_Aim of the task_:
Below are the records; restate word for word the lines from the first through the one containing "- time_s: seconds", and only those.

- - -

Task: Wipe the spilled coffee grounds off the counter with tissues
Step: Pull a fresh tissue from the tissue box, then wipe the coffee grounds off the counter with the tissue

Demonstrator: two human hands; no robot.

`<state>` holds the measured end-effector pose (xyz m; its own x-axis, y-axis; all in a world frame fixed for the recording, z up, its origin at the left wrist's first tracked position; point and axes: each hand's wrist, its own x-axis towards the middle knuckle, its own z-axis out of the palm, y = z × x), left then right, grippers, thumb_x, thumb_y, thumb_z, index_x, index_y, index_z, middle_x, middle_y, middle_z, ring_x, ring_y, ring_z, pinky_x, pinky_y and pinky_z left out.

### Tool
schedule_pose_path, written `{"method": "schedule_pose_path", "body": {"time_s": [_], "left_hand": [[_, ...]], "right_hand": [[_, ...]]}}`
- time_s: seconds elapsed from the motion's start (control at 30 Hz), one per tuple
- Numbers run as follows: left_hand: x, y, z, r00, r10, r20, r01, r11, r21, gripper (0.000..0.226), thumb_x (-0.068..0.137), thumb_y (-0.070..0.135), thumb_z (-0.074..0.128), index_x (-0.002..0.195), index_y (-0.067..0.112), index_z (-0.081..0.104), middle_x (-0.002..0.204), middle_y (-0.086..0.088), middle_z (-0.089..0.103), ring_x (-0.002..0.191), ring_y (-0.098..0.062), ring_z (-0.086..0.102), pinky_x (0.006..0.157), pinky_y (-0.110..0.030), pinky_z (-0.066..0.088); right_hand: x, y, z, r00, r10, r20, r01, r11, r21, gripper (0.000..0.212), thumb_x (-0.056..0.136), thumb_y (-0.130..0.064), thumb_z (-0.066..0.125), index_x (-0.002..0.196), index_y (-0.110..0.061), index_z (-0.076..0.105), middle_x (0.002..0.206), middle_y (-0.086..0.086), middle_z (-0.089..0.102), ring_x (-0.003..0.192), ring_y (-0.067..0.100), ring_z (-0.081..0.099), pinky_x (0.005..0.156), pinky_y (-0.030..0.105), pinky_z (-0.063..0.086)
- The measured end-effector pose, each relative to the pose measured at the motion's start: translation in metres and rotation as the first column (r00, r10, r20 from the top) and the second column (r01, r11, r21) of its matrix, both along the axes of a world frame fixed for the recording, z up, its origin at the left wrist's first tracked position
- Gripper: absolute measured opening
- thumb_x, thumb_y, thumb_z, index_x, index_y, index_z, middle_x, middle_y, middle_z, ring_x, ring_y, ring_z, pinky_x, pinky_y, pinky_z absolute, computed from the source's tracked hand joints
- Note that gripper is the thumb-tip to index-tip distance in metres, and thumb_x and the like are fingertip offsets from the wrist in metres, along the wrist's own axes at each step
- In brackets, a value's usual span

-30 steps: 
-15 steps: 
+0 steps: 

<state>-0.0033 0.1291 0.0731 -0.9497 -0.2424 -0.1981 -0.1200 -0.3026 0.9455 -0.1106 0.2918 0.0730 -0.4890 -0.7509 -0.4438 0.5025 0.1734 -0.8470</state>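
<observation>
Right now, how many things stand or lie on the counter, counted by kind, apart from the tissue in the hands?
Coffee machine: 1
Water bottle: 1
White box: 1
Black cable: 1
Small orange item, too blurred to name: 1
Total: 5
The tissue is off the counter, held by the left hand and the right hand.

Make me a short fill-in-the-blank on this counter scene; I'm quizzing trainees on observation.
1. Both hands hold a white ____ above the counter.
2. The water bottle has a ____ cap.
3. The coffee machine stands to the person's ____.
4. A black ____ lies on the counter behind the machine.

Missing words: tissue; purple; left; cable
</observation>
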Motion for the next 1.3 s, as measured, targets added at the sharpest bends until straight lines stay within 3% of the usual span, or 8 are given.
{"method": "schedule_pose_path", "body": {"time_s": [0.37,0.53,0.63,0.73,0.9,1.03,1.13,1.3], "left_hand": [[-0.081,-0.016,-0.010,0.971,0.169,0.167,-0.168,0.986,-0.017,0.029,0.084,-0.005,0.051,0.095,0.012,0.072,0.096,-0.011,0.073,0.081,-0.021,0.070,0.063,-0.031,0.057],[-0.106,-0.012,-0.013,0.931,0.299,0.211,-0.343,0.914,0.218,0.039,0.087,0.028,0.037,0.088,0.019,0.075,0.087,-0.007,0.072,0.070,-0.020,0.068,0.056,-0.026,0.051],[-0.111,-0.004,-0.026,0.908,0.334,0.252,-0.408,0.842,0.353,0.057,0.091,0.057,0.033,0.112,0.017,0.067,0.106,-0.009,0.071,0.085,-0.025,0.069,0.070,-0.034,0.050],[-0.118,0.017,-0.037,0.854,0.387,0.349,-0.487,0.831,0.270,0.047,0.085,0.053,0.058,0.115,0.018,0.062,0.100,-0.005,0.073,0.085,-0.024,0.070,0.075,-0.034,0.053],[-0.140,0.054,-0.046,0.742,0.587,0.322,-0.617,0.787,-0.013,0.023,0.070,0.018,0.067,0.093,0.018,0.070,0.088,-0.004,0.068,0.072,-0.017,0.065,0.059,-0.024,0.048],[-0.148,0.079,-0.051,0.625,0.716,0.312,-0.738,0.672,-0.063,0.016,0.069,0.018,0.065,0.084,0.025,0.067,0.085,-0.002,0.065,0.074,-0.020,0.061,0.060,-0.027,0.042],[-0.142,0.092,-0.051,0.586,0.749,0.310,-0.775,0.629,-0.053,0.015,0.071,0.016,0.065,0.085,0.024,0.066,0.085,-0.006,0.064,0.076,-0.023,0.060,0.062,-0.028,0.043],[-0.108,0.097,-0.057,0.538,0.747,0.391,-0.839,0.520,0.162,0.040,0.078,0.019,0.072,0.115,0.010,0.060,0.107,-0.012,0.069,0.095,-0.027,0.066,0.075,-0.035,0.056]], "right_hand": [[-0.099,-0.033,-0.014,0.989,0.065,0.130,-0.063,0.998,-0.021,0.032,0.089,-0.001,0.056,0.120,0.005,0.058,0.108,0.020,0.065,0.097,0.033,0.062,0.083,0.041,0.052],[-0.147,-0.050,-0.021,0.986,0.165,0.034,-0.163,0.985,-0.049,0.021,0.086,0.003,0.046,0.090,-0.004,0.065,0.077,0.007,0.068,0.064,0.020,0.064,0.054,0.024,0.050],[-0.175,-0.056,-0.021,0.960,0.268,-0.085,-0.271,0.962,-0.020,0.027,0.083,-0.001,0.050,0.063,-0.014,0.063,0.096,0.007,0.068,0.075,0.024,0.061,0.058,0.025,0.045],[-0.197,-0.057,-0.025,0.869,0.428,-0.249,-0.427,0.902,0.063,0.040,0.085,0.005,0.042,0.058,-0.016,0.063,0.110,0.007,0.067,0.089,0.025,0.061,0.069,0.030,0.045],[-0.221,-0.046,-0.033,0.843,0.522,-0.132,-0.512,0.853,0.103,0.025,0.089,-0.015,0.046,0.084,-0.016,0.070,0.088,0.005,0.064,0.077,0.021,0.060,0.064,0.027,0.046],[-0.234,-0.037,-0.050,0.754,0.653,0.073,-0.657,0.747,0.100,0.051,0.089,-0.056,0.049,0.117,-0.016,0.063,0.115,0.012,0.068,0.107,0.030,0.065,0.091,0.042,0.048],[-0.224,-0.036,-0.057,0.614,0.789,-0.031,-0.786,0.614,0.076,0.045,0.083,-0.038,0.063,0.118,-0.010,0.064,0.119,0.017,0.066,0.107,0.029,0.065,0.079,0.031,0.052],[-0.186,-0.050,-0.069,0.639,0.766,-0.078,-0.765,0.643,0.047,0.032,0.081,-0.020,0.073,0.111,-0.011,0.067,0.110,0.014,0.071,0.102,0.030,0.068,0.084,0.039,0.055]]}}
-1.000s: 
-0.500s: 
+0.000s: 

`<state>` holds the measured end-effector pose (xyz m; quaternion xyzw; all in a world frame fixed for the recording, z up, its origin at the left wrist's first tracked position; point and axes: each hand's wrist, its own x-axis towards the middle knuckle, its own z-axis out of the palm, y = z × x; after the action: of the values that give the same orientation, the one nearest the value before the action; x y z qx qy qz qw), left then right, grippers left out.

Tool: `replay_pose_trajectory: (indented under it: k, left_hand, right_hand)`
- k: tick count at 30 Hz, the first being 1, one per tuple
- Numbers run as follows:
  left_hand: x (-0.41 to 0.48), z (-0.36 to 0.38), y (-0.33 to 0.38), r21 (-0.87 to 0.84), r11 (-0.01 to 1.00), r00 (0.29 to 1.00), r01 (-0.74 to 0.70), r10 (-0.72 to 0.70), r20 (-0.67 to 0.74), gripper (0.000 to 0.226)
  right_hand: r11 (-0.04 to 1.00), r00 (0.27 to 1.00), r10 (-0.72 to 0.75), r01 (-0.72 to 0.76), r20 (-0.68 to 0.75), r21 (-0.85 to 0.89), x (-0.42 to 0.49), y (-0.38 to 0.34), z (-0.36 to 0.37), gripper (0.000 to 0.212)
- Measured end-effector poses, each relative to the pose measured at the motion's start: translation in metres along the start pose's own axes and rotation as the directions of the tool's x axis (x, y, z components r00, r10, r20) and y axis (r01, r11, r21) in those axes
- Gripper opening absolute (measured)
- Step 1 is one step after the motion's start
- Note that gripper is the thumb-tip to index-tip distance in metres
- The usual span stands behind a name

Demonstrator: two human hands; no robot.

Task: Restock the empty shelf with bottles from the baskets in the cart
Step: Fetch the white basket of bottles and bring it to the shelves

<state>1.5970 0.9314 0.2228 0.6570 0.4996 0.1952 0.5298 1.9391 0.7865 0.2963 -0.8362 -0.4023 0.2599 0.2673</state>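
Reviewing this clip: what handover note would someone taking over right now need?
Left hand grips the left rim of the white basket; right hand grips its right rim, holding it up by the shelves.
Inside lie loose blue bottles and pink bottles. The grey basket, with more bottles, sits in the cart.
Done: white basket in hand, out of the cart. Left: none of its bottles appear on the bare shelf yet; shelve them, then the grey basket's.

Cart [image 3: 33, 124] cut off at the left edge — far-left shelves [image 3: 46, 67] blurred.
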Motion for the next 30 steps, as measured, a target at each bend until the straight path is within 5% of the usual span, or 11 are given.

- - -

_Solution to the exercise_:
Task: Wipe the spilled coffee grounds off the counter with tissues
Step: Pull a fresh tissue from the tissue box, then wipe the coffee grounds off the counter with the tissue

Demonstrator: two human hands; no robot.

`<state>` holds the measured end-effector pose (xyz m; its own x-axis, y-axis; all in a world frame fixed for the recording, z up, its origin at the left wrist's first tracked position; point and axes: each hand's wrist, its own x-axis towards the middle knuckle, its own z-axis out of the palm, y = z × x), left then right, grippers, thumb_x, thumb_y, thumb_z, index_x, index_y, index_z, middle_x, middle_y, middle_z, ring_x, ring_y, ring_z, pinky_x, pinky_y and pinky_z left out.

### Tool
schedule_pose_path, written `{"method": "schedule_pose_path", "body": {"time_s": [_], "left_hand": [[_, ...]], "right_hand": [[_, ...]]}}`
- time_s: seconds elapsed from the motion's start (control at 30 Hz), one per tuple

This output is complete as it stands.